With a single cloud you only need one mGRE tunnel interface on the spoke with dual hubs you need to allocate an additional netspace for your second tunnel interface on your spoke and your routing may become more complex to setup. You must prevent route leaking on the spoke then.

So for simple hub redundancy I would recommend to use single cloud dual hub with single mGRE tunnel interface on the spoke first.

I summary it all depends how much redundancy you need to build and if you like to utilize mutliple internet facing interfaces as example.

Hope this helps,

Uwe

quote "You must prevent route leaking on the spoke then"

Thanks for the info.

May I ask what is 'route leaking' and how this applies in dual DMVPN clouds setup?

quote "it all depends how much redundancy you need to build"

Under the single cloud two HUB routers with NHRP, what kind of disadvantages/weakness I would have comparing to dual DMVPN setup?

Thanks.

I read in the design document that dual hub single cloud is not recommended:

A dual hub-single DMVPN topology is generally not recommended because it relies on mechanisms outside of the tunnel to determine the appropriate hub for failover.

and

Although this is a valid topology option, Cisco does not recommend this topology and it is not discussed in detail in this document. For spoke-to-spoke deployment model requirements, Cisco recommends a dual DMVPN cloud topology.

I just can't see why Cisco discourages the use of a dual hub single cloud topology.

I thought of using this in a large deployment with BGP. Each spoke should have a primary and secondary hub, and there can be more than two hubs. I do however have MPLS clouds to tie together the hubs.

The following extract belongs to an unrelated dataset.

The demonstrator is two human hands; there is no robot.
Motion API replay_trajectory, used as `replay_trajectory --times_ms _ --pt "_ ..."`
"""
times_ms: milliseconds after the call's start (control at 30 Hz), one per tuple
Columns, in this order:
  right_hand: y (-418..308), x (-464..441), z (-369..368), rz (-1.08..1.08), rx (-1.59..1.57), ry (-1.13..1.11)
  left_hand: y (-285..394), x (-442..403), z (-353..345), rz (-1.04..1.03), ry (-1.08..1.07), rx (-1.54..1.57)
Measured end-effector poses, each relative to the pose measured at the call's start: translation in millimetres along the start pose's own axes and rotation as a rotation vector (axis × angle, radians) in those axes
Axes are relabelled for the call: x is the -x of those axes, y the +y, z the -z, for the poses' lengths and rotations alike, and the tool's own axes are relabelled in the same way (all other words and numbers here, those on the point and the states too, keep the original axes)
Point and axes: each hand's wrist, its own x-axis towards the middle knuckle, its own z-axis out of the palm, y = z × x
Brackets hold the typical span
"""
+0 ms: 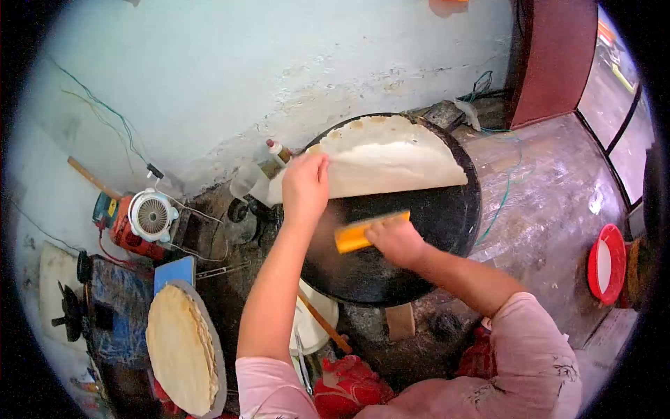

My idea was to use a /16 subnet for the DMVPN cloud with x numbers of hubs different places in the world and use BGP Confederations between each hub and the spoke routers.

Any thoughts of this idea and perhaps a reason why you shouldn't use a single cloud?

Thank you.

/JZN

Hello,


There's no real 'weakness' of dual hub-single dmvpn vs dual-hub dual dmvpn.  The only real issue with dual hub-single dmvpn is that it makes it harder to have the spoke differentiate which hub to send the traffic to, ie:

If hub1 and hub2 are reachable over the same interface, and are advertising the same route - you can't use the link or interface differences to differentiate which traffic goes to which hub.  With 2 tunnel interfaces in a dual dmvpn-dual hub scenario, it's easy to use something on the spoke ('delay' is popular when using EIGRP - simply set the delay on one tunnel to be lower then the other to have routes learned over that interface preffered.)

You may want to take a look at this document;

http://www.cisco.com/en/US/tech/tk583/tk372/technologies_white_paper09186a008018983e.shtml#dualhubs

It goes over some of those considerations.

Thank you for the answer...

Say I implement dual hub dual dmvpn... How to I ensure that a spoke will keep routing spoke-to-spoke if the primary tunnel interface does down on the spoke? I've read that you can use a nhs on the hubs to register the nhrp mappings on each other, but with two seperate subnets I can't see how that's possible?